▶ [THE TASK]:
In the material below, find the line with "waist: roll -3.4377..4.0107" and the line with "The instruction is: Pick". Output exactly those two lines and all lines between them, leaving out pictures.

▶ [COLLECTED MATERIAL]:
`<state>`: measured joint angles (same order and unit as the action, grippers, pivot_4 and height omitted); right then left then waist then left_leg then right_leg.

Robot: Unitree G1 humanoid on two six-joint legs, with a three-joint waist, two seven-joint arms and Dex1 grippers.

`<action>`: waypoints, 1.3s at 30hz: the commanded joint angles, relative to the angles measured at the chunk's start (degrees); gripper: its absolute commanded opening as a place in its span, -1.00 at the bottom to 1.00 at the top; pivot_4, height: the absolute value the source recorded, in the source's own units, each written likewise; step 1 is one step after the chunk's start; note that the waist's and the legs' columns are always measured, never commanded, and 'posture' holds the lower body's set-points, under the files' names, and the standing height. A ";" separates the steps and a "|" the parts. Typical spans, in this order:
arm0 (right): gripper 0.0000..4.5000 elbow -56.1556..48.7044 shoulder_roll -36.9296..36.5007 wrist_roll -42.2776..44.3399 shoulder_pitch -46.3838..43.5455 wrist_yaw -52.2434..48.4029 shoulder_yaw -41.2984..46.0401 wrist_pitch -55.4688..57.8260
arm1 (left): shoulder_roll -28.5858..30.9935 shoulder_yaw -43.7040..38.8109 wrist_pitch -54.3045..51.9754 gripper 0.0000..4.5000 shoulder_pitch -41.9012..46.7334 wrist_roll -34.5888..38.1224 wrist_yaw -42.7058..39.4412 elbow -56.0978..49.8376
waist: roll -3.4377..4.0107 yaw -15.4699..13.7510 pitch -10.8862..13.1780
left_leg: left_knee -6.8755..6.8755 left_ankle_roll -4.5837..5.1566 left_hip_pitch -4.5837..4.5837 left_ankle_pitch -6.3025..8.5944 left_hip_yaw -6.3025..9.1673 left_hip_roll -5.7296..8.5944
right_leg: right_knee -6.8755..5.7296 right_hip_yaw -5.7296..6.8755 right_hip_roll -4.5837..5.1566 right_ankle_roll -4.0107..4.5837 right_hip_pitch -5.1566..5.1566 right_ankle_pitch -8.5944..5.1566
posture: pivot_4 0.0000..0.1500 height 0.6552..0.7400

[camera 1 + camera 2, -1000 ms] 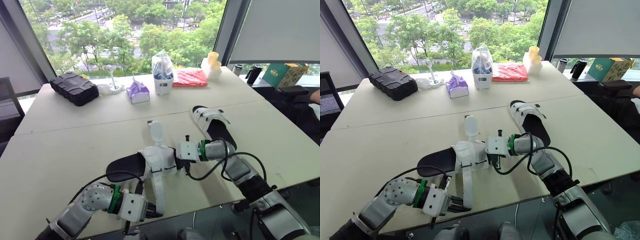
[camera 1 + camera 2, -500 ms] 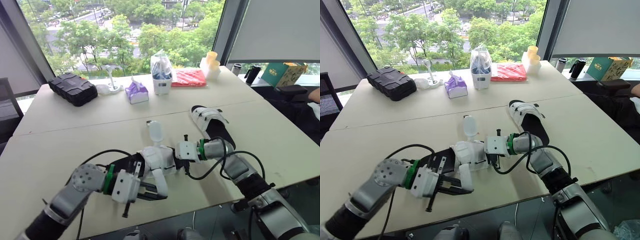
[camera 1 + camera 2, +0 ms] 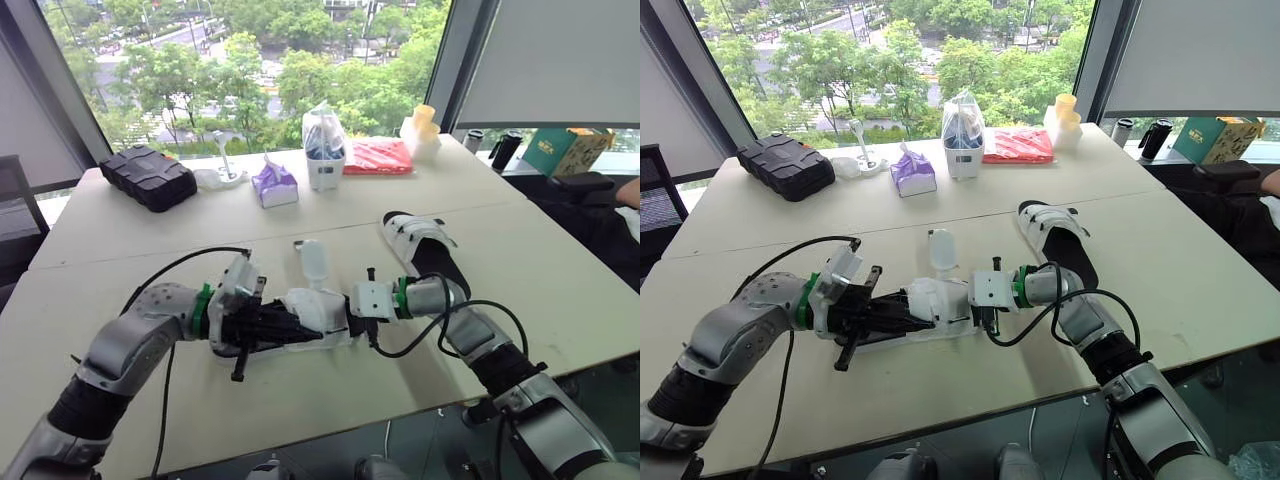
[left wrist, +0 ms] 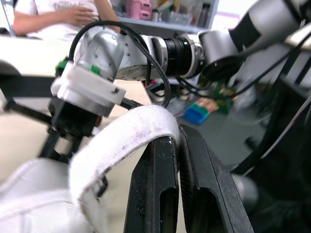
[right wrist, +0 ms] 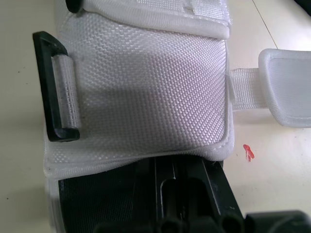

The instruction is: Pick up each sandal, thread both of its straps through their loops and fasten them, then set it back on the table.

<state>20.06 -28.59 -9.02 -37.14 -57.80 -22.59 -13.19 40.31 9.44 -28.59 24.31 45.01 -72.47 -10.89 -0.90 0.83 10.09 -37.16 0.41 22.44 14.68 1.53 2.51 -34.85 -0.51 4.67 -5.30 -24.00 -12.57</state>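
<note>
Sandal strap pinched, shoe held flat on the tabletop

Sandal work is centred on the near sandal point(image 3: 300, 315), which lies on the tabletop point(image 3: 130, 260) close to its near edge, between the two arms. The left hand point(image 3: 288, 322) comes in from the left with its fingers pressed together on a white strap point(image 4: 121, 136), which loops over the fingertips. From the right, the right hand point(image 5: 187, 170) meets the shoe's side. Its fingers look pressed together, tips tucked under the edge of the woven white upper point(image 5: 146, 97), seemingly nipping it.

By its look the sandal should be light, with a sole that flexes a little. The straps are soft webbing that folds and twists freely, so a strap is best pinched close to its free tip, where it can be steered. The black loop point(image 5: 57, 87) is narrow and stiff, and a limp strap end will likely buckle against it unless fed in flat. The upper's edge or the sole's rim offers the firmest anchor for the other hand.

A little farther off, the second strap point(image 3: 312, 262) lies loose, pointing away across the tabletop. Beyond and to the right rests the far sandal point(image 3: 425, 245), well apart from both hands. Along the far edge sit a black case point(image 3: 148, 177), a purple tissue pack point(image 3: 275, 185) and a red packet point(image 3: 378, 155).
</note>
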 commanded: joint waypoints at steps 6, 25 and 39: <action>-1.00 1.63 -0.84 -2.26 0.51 0.12 -0.64 1.37 | -5.60 -5.42 -17.29 -0.97 5.29 9.02 5.49 7.97 | -0.04 0.00 0.01 | -0.12 0.00 -0.04 0.00 0.01 0.00 | -0.16 0.00 -0.01 -0.01 0.01 -0.01 | 1.00 1.00; -1.00 2.21 0.11 -2.44 -0.09 0.92 -0.95 1.63 | -20.36 -20.93 -37.71 -0.71 11.22 16.30 30.20 24.96 | -0.10 -0.05 -0.01 | -0.11 -0.09 -0.08 -0.03 0.04 0.02 | -0.25 -0.04 0.01 -0.14 -0.01 0.07 | 1.00 1.00; -1.00 2.36 0.37 -2.53 -0.23 1.02 -0.91 1.66 | -26.85 -32.74 -30.62 0.96 15.22 14.29 44.85 34.00 | -0.13 -0.08 -0.02 | -0.07 -0.21 -0.09 -0.08 0.05 0.02 | -0.25 -0.04 0.03 -0.21 -0.02 0.13 | 1.00 1.00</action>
<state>20.53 -27.93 -9.57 -37.55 -57.00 -22.80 -12.91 13.05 -21.26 -61.30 37.77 59.47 -28.87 23.07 -1.03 0.75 10.07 -37.23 0.19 22.34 14.59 1.58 2.53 -35.10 -0.55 4.70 -5.52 -24.02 -12.44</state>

▶ [EXERCISE SOLUTION]:
waist: roll -3.4377..4.0107 yaw -15.4699..13.7510 pitch -10.8862..13.1780
left_leg: left_knee -6.8755..6.8755 left_ankle_roll -4.5837..5.1566 left_hip_pitch -4.5837..4.5837 left_ankle_pitch -6.3025..8.5944 left_hip_yaw -6.3025..9.1673 left_hip_roll -5.7296..8.5944
right_leg: right_knee -6.8755..5.7296 right_hip_yaw -5.7296..6.8755 right_hip_roll -4.5837..5.1566 right_ankle_roll -4.0107..4.5837 right_hip_pitch -5.1566..5.1566 right_ankle_pitch -8.5944..5.1566
posture: pivot_4 0.0000..0.1500 height 0.6552..0.7400

[camera 1 + camera 2, -1000 ms] 
[camera 1 + camera 2, -500 ms] 
[camera 1 + camera 2, +0 ms] 
[left wrist, +0 ms] 
[right wrist, +0 ms] 

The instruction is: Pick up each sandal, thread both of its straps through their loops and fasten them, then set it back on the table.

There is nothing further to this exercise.